By simply observing at close proximity, it would be glaringly evident as to why this place was collectively known as the Weeping Cottage.

It was almost as if the place was designed and built to scare off guests rather than welcome them; a tiny backyard that literally wails like a pregnant woman in her first days of labour whenever a gust of wind drifts across, and a bone-chilling cold that didn't just bite; but chews one down to the marrows.

A frontyard with a bench that sighs when one sits, and an atmosphere that can unnerve even the wildest of pigeons; one would be led to believe that this is more of a figurative resting place, than a literal one.

But right there, just beyond the miserable bench, crouched an abode that looked like a hut from the slums of ancient Nordic movies was straight-out cropped and pasted into the compound.

Nevertheless, it was within this nightmare-prop of an abode that Soren awoke with the metallic tang of blood licking at the back of his throat. It was his daily morning taste of the horrific potency of the Tranquil Poison; a "gift" from the Tribe Matron two years ago: a colourless, odourless, and tasteless cocktail of thirty different venoms meant to stop his heart in his sleep and end his embarrassment as the Cursed Heir of the household.

However, for some miserable reasons, Soren persisted. He became a sickly, trembling insult to his assassins; his body, a battlefield where venom of tyrannic potency and his stubborn, ineffable will to survive fought tooth and nail to a daily miserable stalemate.

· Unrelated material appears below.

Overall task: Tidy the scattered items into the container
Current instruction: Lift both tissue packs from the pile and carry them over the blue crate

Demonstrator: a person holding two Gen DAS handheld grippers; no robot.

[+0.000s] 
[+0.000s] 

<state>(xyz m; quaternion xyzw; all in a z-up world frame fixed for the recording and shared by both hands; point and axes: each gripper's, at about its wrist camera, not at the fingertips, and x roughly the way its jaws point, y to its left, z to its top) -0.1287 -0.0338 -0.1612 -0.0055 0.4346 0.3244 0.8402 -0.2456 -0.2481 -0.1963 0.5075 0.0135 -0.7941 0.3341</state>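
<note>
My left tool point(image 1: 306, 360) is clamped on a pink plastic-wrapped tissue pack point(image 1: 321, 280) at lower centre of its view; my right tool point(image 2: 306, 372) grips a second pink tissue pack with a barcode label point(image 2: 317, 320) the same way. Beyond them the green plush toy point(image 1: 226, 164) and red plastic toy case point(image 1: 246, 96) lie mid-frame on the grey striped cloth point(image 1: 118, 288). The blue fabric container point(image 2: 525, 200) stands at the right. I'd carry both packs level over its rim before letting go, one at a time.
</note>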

He was Seven this year and yet looked seventy. He pulled the thin, moth-eaten quilt tighter, trying to trap the meager warmth of his own breath, but the bells of the Obsidian Spire tolling outside wouldn't even give him that much respite.

Today was the day fate would officially decide if he was to continue his life as a person or a ghost, the day of the Awakening Rite.

Lethargic and hesitant, he sat up shakily, feeling like he had rusted iron for bones. His breath blooming in the air like a soft peppery fart in infrared view.

On the bedside table sat a bowl of water, frozen solid. He stared at his reflection in the ice—pale, gaunt, with eyes that seemed too large for his face. They were the eyes that had cost his mother her life, or so the servants whispered when they thought he was sleeping.

The "Curse" he was tagged with wasn't just a rumor; it was a record of the successive disasters that followed his presence back when he still lived within the cozy embrace of the inner ring of the tribe estate.

It was known that on the night of his birth, the tribe's sacred Eternal Flame—a fire that had burned for a hundred years—had briefly turned a deathly grey before being plunged into an eternal darkness.

Then, the midwives had been seen fleeing the chamber with bleeding noses, screaming that the Chief's Consort had birthed a Karmic Blackhole; and ever since then, bad luck followed him like a loyal dog.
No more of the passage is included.